Berlin, 12. Juni 2014. Der elektronische Datenaustausch im Gesundheitswesen wächst rasant und moderne Arztpraxen stellen ihre Systeme vermehrt auf papierlose Patientenakten um. Was in der Theorie ganz einfach klingt, wirft in der Praxis jedoch einige Fragen auf. Insbesondere in Bezug auf Ersetzendes Scannen gibt es noch immer Unklarheiten darüber, welche Verfahren eine Revisionssicherheit garantieren und welche Vorkehrungen getroffen werden müssen. Die Bundesärztekammer und die Kassenärztliche Bundesvereinigung haben sich daher erneut mit diesem Thema auseinandergesetzt und ihre „Empfehlungen zur ärztlichen Schweigepflicht, Datenschutz und Datenverarbeitung in der Arztpraxis“ aktualisiert.

Anlass für die neue Fassung war vor allem das seit Februar 2013 geltende Patientenrechtegesetz, die elektronische Dokumentation der ärztlichen Behandlung wird erstmals gesetzlich regelt. Laut § 630 f Abs. 1 Bürgerliches Gesetzbuch dürfen Patientenakten auch elektronisch geführt werden, solange der Arzt die Manipulationsfreiheit der Akte sicherstellt, indem er eine Software anwendet, die alle nachträglichen Änderungen automatisch kenntlich macht. In der Praxis zeigt sich jedoch, dass einem eingescannten Arztbrief vor Gericht noch immer ein geringer Beweiswert zukommt, als unterzeichneten Originaldokumenten.

Trotz der unsicheren Rechtslage werden immer mehr Originaldokumente ausschließlich digital dokumentiert und archiviert. Grund hierfür sind die enormen Kosten-, Zeit- und Raumeinsparungen, die durch Ersetzendes Scannen erreicht werden können. Um die Position des Arztes in gerichtlichen Auseinandersetzungen zu stärken, werden daher von Experten verschiedene organisatorische und technische Maßnahmen empfohlen. „Der Schlüssel zu beweiskräftigen, elektronischen Dokumenten sind qualifizierte elektronische Signaturen und Zeitstempel“, weiß Marc Gurov, CEO des Technologieführers OpenLimit SignCubes AG. „Moderne Sicherheitslösungen zum Ersetzenden Scannen gemäß TR RESISCAN ermöglichen einfaches und schnelles Signieren elektronischer Dokumente per Mausklick. Der Arzt erhält einen Signaturgesetz-konformen Kartenleser, eine qualifizierte Signaturkarte sowie eine Software für Einzel- oder Stapelsignaturen und kann Dokumente so komfortabel durch PIN-Eingabe unterschreiben“, erklärt der Spezialist für rechtssichere Scanprozesse.

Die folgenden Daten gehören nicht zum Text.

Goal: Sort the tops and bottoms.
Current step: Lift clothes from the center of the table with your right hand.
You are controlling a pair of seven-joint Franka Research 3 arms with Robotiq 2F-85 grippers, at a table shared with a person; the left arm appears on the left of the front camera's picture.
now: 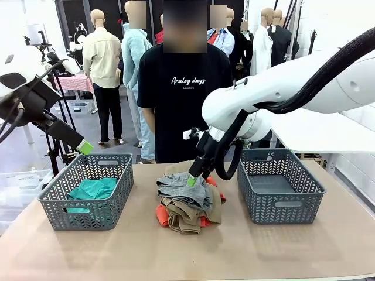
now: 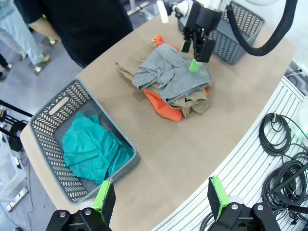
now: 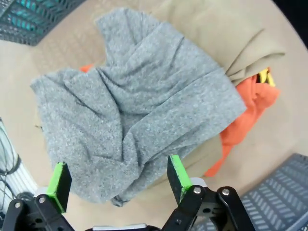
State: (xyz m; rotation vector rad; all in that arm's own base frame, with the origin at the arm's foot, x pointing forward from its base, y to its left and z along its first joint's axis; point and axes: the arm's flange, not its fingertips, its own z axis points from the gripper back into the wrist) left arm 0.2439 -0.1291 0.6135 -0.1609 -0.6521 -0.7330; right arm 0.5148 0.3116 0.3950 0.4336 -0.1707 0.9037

Die Rechtsabteilung der Bundesärztekammer rät Ärzten, sich vor Umstellung auf eine papierfreie Praxis professionell über Möglichkeiten der IT-Sicherheit beraten zu lassen.

Über OpenLimit SignCubes
Die OpenLimit SignCubes AG (www.openlimit.com) wurde im Jahr 2002 gegründet und ist eine hundertprozentige Tochtergesellschaft der börsennotierten OpenLimit Holding AG. Die Gesellschaft hat ihren Sitz in Baar, Schweiz und eine Tochtergesellschaft in Berlin, Deutschland. Die Unternehmensgruppe beschäftigt mehr als 60 hochqualifizierte Mitarbeiter.
OpenLimit steht für den sicheren elektronischen Handschlag. Wir ermöglichen mit unseren Technologien, dass Menschen und Maschinen weltweit ohne Einschränkungen sicher, nachweisbar und identifizierbar kommunizieren können. Wir entwickeln Basistechnologien und Produkte in den folgenden Bereichen: rechtssichere Signaturverfahren, digitale Langzeitarchivierung, sichere Datenübertragung und digitale Identitäten. Unsere Lösungen sind integraler Bestandteil von Produkten der führenden Hersteller von IT-Anwendungen und erreichen Unternehmen, Behörden, Institutionen sowie private Haushalte. Um unsere Mission eines sicheren elektronischen Handschlages zu verwirklichen, gehen wir gezielte strategische Entwicklungs- und Vertriebspartnerschaften ein.